Giving a sustainable s*it: what Asia can teach us about being green

Written by Rebecca Jones on 25th Jul 2019

In the Western world we are wont to believe we are leaders on sustainability. Particularly within Europe, where we have long outsourced our dirty manufacturing to Asia, we point to the world’s most polluted cities in India and China with scorn, reproaching them for their lack of care for the environment.

Similarly on ocean plastics, many cite the fact that 90 per cent of plastic pollution in our seas comes from 10 rivers in the developing world (8 in Asia), using it as a convenient excuse to do less – or nothing – here. “Why bother cutting down on plastic bottles? We recycle!”

Of course over the past year the scandal of this situation has been revealed. Since China refused to stop taking our trash in January last year, and with other South East Asian nations following suit, unwanted plastic in Europe and the US is piling up to crisis levels.

As it turns out, the trash flowing into the ocean from these rivers was largely ours all along. Plastic recycling is, and always has been, a myth. With tons and tons of new plastic being produced cheaply every day by the oil majors, there is simply no market for recycling it.

The only market for plastic trash has been poor countries accepting payment from rich ones to take theirs and chuck it in the sea. And now they’ve had enough, with Cambodia this week sending an ‘insulting’ shipment of trash back to the US.

Slowly sustainable

Now, then, we are faced with the fact that we need to use less plastic – radically less plastic – if we are to have any fish left in the ocean by 2050. As we wrote recently in ‘Sustainability isn’t new, ask Nan’, we need to only look to the past for many of the measures we must implement. However, we could also look to Asia.

We in the fast and hard living West are slowly coming to realise that being more sustainable is going to require we live our lives differently: that we stop relying on plastic-packed convenience food and takeaway coffee and learn to sit down and take the time to eat real food, perhaps with real people, again.

In many parts of developing Asia, this is standard. In Vietnam especially, where your writer lived for over two years, lunchtime is non-negotiable. At 12noon every day businesses shut down and workers head to the lunch stalls, where vendors have worked frantically all morning preparing steaming vats of food.

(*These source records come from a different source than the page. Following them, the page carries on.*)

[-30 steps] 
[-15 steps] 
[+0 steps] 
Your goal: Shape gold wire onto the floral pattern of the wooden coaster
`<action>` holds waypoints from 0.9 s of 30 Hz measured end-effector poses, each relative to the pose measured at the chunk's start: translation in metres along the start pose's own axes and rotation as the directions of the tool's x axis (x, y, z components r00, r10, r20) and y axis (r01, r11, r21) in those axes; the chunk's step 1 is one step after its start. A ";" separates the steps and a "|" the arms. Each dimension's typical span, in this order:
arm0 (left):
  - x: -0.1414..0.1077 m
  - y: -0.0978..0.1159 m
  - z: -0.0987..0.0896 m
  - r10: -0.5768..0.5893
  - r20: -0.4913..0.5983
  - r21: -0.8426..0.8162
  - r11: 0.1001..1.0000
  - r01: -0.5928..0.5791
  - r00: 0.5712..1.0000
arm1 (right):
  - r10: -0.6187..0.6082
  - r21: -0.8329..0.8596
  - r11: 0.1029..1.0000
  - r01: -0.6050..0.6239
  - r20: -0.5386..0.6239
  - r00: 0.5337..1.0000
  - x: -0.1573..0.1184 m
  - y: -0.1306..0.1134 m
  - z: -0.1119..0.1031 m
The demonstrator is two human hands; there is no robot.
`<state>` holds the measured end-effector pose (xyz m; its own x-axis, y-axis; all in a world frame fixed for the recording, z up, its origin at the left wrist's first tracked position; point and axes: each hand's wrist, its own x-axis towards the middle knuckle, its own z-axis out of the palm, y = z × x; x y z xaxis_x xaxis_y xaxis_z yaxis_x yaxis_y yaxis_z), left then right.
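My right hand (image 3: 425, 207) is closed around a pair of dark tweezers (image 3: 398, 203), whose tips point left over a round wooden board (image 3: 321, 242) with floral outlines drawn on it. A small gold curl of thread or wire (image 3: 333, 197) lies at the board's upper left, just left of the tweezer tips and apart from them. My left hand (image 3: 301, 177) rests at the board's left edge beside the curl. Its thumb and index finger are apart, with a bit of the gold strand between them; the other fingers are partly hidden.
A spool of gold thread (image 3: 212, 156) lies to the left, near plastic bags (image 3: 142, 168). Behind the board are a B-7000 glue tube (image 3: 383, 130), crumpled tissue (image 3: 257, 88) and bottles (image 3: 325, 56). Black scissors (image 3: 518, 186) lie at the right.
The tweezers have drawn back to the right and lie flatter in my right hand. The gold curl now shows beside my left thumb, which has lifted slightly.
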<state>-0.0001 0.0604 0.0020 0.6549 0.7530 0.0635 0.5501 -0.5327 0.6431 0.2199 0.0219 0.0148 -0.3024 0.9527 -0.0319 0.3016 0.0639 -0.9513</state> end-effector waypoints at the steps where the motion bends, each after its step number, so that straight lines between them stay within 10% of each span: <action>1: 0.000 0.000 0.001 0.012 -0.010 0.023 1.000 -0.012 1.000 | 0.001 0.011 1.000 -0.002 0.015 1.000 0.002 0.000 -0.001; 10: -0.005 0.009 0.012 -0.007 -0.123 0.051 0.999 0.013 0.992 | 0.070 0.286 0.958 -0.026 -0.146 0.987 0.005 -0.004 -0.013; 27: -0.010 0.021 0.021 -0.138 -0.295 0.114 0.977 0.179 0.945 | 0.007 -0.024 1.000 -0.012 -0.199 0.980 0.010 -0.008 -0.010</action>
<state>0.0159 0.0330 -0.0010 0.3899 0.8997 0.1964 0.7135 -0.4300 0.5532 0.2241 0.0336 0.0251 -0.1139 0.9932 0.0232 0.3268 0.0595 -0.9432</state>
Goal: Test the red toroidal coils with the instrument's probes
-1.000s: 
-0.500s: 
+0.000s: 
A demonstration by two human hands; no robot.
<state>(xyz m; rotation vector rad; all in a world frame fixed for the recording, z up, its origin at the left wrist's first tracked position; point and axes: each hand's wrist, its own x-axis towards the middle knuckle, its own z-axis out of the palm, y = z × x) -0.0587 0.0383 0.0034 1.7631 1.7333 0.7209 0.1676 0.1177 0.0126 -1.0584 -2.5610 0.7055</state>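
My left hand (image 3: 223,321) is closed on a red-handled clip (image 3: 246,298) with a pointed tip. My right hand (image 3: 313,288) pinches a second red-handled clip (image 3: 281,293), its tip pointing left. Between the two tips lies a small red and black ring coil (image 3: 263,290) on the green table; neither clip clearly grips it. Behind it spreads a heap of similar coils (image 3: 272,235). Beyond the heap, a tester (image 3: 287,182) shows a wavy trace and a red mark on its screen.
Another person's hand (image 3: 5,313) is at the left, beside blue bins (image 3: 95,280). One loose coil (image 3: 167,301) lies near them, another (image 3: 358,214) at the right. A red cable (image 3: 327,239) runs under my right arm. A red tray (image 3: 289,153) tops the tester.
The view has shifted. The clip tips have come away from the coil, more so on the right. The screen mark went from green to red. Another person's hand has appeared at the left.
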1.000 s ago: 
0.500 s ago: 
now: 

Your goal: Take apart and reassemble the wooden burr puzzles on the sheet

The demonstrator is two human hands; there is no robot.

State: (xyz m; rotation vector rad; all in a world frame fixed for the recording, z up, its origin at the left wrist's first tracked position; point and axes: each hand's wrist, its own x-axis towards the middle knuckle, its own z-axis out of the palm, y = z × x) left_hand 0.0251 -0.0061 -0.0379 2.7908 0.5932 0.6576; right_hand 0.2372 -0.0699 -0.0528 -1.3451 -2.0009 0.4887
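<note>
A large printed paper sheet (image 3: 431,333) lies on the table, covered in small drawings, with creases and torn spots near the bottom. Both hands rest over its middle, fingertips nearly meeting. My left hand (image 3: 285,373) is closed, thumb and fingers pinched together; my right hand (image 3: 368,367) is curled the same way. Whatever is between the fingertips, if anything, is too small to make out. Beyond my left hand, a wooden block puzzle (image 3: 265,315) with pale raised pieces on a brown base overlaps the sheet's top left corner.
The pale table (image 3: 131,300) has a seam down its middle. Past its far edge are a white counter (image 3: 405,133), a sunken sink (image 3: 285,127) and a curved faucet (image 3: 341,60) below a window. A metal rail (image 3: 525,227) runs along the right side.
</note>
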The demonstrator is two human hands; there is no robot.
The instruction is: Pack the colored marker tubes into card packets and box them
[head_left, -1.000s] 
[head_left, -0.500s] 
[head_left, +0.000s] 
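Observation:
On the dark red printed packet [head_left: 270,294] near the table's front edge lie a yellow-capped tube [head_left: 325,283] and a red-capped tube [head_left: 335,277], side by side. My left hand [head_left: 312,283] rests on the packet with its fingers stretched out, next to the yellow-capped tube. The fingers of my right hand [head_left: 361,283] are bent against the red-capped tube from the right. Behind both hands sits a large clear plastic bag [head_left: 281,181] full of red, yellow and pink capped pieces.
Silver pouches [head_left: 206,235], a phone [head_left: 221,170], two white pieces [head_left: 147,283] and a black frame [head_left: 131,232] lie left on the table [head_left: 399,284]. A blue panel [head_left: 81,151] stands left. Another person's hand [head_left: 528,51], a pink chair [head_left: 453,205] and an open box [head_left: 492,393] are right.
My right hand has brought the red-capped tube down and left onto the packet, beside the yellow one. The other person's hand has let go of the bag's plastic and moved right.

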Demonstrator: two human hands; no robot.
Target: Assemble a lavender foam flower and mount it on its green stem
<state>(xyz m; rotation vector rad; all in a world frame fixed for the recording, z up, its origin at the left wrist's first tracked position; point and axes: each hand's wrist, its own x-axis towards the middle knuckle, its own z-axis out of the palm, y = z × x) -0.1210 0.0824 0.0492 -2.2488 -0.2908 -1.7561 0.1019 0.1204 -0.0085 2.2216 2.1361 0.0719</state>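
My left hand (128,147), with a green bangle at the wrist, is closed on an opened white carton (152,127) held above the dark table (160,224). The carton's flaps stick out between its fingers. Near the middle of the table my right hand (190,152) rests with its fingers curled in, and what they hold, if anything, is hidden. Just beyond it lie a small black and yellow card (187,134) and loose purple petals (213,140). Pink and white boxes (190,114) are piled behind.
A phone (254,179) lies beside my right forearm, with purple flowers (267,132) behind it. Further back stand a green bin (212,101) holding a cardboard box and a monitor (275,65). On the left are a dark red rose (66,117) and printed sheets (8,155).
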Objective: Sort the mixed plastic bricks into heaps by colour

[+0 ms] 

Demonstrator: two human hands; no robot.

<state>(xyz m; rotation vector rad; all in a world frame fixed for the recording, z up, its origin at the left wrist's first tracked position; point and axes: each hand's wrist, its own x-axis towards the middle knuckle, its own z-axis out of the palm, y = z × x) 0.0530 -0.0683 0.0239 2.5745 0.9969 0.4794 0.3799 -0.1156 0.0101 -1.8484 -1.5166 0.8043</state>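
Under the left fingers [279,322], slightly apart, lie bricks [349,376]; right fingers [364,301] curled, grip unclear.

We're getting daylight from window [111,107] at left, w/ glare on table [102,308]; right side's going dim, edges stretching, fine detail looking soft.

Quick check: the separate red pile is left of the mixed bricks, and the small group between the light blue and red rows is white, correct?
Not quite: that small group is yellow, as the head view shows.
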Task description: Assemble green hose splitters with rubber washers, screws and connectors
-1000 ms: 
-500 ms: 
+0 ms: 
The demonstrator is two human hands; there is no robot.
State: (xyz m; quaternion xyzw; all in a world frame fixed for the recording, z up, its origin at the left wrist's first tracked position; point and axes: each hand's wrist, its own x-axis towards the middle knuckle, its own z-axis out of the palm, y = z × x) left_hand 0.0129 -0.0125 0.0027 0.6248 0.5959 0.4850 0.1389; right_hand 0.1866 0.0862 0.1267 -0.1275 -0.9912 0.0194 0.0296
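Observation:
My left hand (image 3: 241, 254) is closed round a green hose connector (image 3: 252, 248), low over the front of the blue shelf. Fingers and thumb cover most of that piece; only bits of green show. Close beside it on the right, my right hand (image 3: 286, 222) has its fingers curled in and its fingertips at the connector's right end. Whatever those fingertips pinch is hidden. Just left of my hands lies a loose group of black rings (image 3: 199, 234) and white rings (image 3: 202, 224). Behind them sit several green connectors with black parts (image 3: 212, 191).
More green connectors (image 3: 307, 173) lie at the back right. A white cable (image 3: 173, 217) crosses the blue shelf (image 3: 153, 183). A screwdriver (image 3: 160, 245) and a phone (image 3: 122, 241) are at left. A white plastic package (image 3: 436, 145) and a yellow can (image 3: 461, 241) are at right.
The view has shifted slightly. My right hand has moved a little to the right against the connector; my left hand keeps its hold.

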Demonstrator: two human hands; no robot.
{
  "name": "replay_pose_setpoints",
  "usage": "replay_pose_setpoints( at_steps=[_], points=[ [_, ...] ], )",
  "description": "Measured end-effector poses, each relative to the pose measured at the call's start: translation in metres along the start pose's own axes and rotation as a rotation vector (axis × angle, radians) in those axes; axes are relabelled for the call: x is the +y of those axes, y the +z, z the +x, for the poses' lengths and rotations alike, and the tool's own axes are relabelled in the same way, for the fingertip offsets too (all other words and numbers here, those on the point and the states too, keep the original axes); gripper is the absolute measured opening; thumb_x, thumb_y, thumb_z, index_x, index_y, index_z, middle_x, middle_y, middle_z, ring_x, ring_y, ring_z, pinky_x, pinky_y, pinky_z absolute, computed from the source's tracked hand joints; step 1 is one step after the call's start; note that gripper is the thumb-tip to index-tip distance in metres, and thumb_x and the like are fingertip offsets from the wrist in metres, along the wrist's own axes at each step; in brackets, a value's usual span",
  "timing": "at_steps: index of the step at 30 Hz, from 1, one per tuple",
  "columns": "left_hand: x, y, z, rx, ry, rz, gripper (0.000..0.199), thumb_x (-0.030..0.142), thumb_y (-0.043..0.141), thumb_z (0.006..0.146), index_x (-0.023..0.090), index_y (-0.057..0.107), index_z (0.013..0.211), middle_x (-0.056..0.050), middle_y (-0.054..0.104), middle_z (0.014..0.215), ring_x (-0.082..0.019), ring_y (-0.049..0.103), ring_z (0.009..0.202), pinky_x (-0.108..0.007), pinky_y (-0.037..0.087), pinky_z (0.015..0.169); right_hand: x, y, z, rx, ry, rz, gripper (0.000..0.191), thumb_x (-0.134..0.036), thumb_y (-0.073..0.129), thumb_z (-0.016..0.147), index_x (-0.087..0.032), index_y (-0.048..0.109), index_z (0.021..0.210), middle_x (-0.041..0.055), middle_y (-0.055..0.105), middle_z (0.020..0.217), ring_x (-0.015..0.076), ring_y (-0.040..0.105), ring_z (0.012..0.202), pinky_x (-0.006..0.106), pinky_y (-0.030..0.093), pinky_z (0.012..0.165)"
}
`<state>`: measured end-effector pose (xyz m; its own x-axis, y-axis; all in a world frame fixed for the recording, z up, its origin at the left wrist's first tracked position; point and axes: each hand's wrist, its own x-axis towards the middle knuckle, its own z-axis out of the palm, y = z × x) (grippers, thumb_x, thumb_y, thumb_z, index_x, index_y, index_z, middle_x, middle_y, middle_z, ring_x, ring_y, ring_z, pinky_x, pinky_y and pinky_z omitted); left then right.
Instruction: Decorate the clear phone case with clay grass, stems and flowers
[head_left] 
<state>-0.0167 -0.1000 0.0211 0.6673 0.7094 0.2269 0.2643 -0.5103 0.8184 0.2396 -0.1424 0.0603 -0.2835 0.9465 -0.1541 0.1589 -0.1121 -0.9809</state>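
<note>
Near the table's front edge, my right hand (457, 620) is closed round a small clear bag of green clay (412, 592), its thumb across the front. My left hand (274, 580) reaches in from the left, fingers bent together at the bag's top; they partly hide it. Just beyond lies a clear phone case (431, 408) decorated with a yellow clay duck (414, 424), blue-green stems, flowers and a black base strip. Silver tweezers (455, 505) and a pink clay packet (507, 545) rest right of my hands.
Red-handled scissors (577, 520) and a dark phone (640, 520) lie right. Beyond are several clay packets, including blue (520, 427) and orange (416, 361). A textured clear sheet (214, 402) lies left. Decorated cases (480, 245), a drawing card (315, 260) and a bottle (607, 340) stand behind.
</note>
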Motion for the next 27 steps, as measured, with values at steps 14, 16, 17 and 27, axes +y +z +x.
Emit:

You eat these meals, priced at around £1 each, on small tables on the street from real plates, with metal cutlery, and surrounded by people. The idea of taking a packaged sandwich back to your desk while you carry on answering emails is a bizarre one. There’s a word for workaholic in Vietnamese, but its only ever applied to foreigners.

Socially zero-waste

Similarly, coffee is drank in the coffee shop. Again, pulling up a tiny chair in a small cafe, customers are quickly served with an iced black coffee in a glass, which they drink slowly over long chats as the ice melts to dilute the knockout strength of the traditional Vietnamese blend. Takeaway is not an option.

Dinner is similar to lunch – very few people cook at home and street food is the norm. If one is peckish there are no end of real, whole food choices for low prices. Here in the UK, if you don’t have the time or inclination to cook, the choices are an expensive restaurant, or heavily packaged and processed convenience food and takeaways.

Those that do shop for food, though, do so in the food markets that cluster on almost every street corner. Here, if you take your own bag, there is zero packaging. Indeed, even in supermarkets only the really fancy stuff is in plastic – everything else is loose and the rest wrapped in banana leaves.

Ultimately, if we truly want to become sustainable, we have to slow down and stop eating and drinking on the go. This really is a key point and one that is not given anything like the airtime it deserves. Probably, one suspects, due to the millions of pounds businesses and the packaging industry stands to lose.

As with the energy sector, though, retail and catering need only change their models to meet the needs of a sustainable world – and first movers will gain the advantage. Imagine a small shop outside your office building that sold plates of delicious, fresh, whole food for £2 between 12 noon and 2pm every day. Do you think it would do well?

Toilet taboos

Finally, one of the most hygienic and sustainable habits we should all take from Asia is the bucket and scoop, or for classier establishments, the ‘bum gun’. This is something that Westerners (except the French, of course) find bizarre; so divorced are we from the functions of our own bodies the idea of using our hands to wash after the toilet is – to most – vomit inducing.

However, consider this: if you – somehow – got some poop on your arm, would you just wipe it off with some tissue and go about your day? No? Well then.

There is no need for toilet paper in Asia: you wash and go. Some might have a few squares on hand, but the rolls are tiny, designed for drying purposes only. And you CERTAINLY don’t flush it down the toilet.

There are habits that are entirely second nature in developing Asia that we must all adopt if we want to sustain human life in a natural world. Aside from the above, these include conserving energy by never leaving unused electronic items plugged in, never leaving the fridge door open longer than absolutely necessary and never leaving the tap running – among others.

Far from being ahead, our busy, modern lives have put us in some ways far behind in the sustainability stakes. We can do better though, and the benefits to the planet – as well as our own health and happiness – are clear.